Une femme telle que Judith Moreau de Brésoles, fondatrice des Soeurs hospitalières de Montréal, mérite d'être connue davantage. Arrivée au Canada en septembre 1659 avec Jeanne Mance et les soeurs Macé et Maillet, Soeur de Brésoles fait valoir ses talents pour la médecine et la pharmacie.

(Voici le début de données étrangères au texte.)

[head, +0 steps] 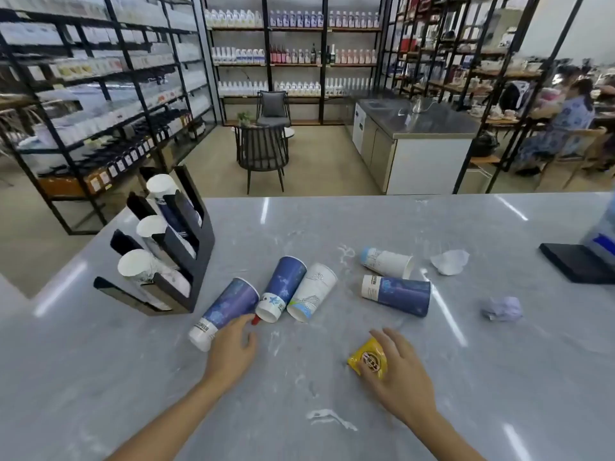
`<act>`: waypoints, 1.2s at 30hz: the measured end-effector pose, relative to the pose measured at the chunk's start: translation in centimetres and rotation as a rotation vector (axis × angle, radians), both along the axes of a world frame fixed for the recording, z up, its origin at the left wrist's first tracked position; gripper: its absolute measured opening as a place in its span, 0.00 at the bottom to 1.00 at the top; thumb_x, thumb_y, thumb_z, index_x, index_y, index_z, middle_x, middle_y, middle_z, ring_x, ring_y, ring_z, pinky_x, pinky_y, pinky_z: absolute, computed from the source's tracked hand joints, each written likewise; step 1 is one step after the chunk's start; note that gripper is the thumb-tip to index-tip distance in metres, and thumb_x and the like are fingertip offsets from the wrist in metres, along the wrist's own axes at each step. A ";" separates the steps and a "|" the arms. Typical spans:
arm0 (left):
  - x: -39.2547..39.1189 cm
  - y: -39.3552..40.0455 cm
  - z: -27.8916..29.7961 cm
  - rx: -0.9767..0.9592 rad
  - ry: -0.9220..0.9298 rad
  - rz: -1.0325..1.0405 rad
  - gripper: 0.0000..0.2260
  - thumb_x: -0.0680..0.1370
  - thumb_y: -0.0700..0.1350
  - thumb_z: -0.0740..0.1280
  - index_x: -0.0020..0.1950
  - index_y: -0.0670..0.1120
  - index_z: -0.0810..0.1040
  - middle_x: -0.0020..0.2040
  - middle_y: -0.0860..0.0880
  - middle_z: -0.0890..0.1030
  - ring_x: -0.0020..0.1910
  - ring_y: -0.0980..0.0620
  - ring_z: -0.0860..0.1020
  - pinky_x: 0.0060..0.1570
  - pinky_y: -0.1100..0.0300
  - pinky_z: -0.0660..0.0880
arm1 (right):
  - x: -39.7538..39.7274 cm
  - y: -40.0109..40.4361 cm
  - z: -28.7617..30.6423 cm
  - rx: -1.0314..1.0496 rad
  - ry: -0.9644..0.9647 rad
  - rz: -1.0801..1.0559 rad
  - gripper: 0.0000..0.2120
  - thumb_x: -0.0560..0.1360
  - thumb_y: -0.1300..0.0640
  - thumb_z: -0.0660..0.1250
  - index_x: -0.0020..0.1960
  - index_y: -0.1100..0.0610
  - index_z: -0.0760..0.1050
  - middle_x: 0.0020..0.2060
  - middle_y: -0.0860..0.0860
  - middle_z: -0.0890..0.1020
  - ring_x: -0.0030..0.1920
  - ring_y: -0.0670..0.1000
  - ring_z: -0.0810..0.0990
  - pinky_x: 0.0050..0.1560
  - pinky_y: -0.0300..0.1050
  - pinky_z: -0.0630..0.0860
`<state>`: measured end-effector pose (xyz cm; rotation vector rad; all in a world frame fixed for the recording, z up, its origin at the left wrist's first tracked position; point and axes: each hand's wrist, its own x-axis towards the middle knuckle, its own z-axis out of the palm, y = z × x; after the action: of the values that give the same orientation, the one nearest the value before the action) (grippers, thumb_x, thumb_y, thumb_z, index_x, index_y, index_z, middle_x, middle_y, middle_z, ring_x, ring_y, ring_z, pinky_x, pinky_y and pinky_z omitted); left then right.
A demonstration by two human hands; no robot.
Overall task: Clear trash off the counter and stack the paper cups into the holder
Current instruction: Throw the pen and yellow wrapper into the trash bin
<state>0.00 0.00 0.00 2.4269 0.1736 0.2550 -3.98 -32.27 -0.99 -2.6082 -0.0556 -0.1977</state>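
Several paper cups lie on their sides on the grey counter [133, 377]: a blue cup [229, 306], a second blue cup [284, 282], a white cup [314, 289], another white cup [387, 262] and a third blue cup [399, 294]. A black cup holder [199, 257] at the left carries cup stacks in three slots. My left hand [233, 351] is open, its fingers against the nearest blue cup and beside a small red scrap [255, 320]. My right hand [399, 374] closes over a yellow wrapper [366, 357].
Crumpled white paper [449, 261] and a crumpled lavender paper [502, 309] lie at the right. A black flat stand [575, 262] sits at the far right edge. White smears mark the counter. Beyond the far edge are a chair, shelves and seated people.
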 end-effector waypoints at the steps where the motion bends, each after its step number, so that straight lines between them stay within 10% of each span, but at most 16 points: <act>1: 0.6 -0.3 -0.5 -0.023 -0.008 0.011 0.16 0.76 0.36 0.69 0.64 0.43 0.81 0.55 0.44 0.85 0.54 0.42 0.83 0.50 0.56 0.74 | 0.4 -0.4 -0.6 0.022 0.007 0.014 0.32 0.73 0.36 0.72 0.74 0.45 0.71 0.74 0.50 0.72 0.75 0.54 0.70 0.69 0.51 0.72; 22: 3.7 -2.7 -3.0 -0.031 0.023 0.262 0.10 0.77 0.39 0.71 0.58 0.42 0.82 0.52 0.45 0.86 0.52 0.42 0.83 0.53 0.45 0.79 | 3.7 -1.7 -5.1 0.062 0.056 0.029 0.34 0.70 0.41 0.78 0.72 0.48 0.74 0.65 0.48 0.79 0.65 0.56 0.74 0.66 0.55 0.75; 28: 2.2 -2.7 -2.9 -0.092 0.054 0.332 0.14 0.72 0.33 0.72 0.56 0.42 0.82 0.47 0.46 0.85 0.46 0.43 0.83 0.50 0.51 0.79 | 3.6 -1.3 -4.4 0.254 0.119 0.063 0.34 0.70 0.50 0.80 0.72 0.47 0.71 0.64 0.43 0.73 0.65 0.45 0.73 0.64 0.39 0.69; 36: 0.6 -1.4 -2.2 -0.304 0.011 0.306 0.12 0.73 0.32 0.73 0.52 0.44 0.87 0.43 0.54 0.85 0.43 0.52 0.84 0.46 0.65 0.77 | 3.8 -0.4 -3.6 0.417 0.085 -0.001 0.28 0.71 0.61 0.79 0.66 0.45 0.74 0.58 0.44 0.78 0.59 0.48 0.78 0.61 0.42 0.71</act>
<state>0.64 -1.41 -2.23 2.0943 0.5509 0.3261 -0.19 -32.71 -4.59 -2.1979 0.0157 -0.0863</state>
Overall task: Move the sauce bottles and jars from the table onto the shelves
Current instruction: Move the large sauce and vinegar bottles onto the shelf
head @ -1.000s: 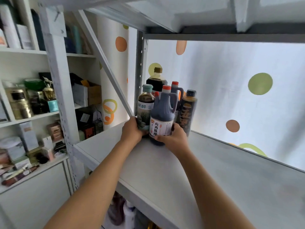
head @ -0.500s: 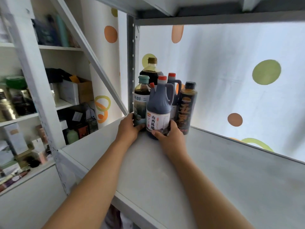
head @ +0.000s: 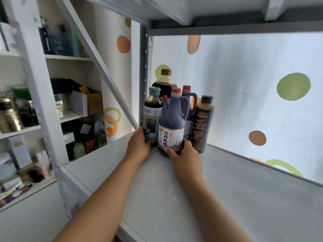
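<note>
Shelf (head: pixel 227 198): grey, bottles upright in back-left corner.
Jug (head: pixel 172 124): front of cluster, right hand (head: pixel 185 156) wrapped round base.
Green-cap bottle (head: pixel 152 112): beside jug, left hand (head: pixel 139 145) gripping base.

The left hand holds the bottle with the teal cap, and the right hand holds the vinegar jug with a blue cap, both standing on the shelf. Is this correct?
Not quite: the vinegar jug has a red cap, as the head view shows. The rest holds: left hand on the teal-capped bottle, right hand on the jug, both on the shelf.
</note>
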Demonstrator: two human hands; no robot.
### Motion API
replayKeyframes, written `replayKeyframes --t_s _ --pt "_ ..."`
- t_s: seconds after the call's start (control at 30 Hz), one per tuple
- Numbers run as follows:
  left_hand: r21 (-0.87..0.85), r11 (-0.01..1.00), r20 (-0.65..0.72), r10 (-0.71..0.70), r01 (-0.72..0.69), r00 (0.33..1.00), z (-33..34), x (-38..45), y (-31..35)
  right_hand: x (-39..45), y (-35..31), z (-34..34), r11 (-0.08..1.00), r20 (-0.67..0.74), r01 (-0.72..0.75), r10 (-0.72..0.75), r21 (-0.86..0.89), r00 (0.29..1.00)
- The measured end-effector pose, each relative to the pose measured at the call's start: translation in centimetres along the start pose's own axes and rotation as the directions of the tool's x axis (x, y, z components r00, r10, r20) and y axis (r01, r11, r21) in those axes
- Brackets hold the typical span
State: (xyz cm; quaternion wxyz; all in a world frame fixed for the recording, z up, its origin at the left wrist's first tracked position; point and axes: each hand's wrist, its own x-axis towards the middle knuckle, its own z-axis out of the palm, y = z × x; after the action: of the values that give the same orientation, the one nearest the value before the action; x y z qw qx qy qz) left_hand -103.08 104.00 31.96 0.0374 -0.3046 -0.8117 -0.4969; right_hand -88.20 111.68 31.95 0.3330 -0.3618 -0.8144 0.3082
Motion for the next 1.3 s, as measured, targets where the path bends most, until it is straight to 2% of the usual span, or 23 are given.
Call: replayKeyframes --t_s 0.27,0.57,0.67,0.77,0.87,1.0,1.1,1.2,1.3 --pt "-0.003 0.999 0.011 -0.041 0.041 0.999 -0.3 -0.4 0.2 0.2 0.7 0.0 0.999 0.026 0.03 -0.03 0.02 0.999" --pt "0.185 0.975 0.027 -0.13 0.122 0.991 -1.3 -2.1 0.2 0.0 0.4 -0.2 1.0 0.063 0.012 -0.011 -0.013 0.998" --pt "0.391 0.919 0.147 -0.108 0.042 0.983 -2.4 -4.8 1.1 -0.1 0.3 -0.4 0.999 0.116 0.019 -0.014 -0.041 0.993" --pt "0.57 0.811 0.344 -0.088 -0.133 0.935 -3.8 -8.0 1.3 -1.6 -0.6 -0.8 0.965 0.301 0.06 0.021 -0.256 0.953" --pt "0.621 0.756 0.454 -0.131 -0.208 0.881 -5.7 -10.9 1.4 -3.9 -1.2 -1.5 0.857 0.39 0.142 0.073 -0.495 0.918" --pt "0.62 0.752 0.469 -0.127 -0.223 0.874 -9.0 -16.4 2.2 -8.9 -2.2 -3.3 0.771 0.486 0.251 0.086 -0.586 0.87" --pt "0.579 0.765 0.431 0.006 -0.282 0.902 -11.0 -21.8 1.6 -13.9 -2.7 -4.9 0.774 0.559 0.325 0.045 -0.543 0.828" --pt "0.592 0.739 0.364 0.11 -0.321 0.925 -12.0 -27.3 -0.3 -19.2 -3.3 -6.6 0.764 0.571 0.387 -0.029 -0.516 0.82" --pt "0.538 0.799 0.349 0.08 -0.27 0.934 -12.9 -32.3 -0.8 -24.6 -3.8 -8.0 0.697 0.567 0.446 -0.069 -0.561 0.821"
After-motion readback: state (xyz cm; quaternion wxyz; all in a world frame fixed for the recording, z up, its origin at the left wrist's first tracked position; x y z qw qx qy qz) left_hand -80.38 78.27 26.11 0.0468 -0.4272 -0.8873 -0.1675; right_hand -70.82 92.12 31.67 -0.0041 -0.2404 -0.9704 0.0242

Comme le mentionne soeur Marie Morin (1649-1730), annaliste des Hospitalières, «ses médecine étois miraculeuses. Elle servit les malades, tant françois que sauvages». Soeur de Brésoles cultivait, dans la cour des religieuses, un jardin de plantes médicinales et concoctait ses propres remèdes. Étienne-Louis Couanier de Launay, dans son «Histoire des religieuses Hospitalières de St-Joseph, France et Canada» (1887), rapporte que les Iroquois, qui profitaient également de ses soins, eurent pour elle un respect qui lui valut le surnom de «Soleil qui luit parce qu'elle rendait la vie par ses médicaments comme le soleil la donne aux plantes par sa lumière et sa chaleur».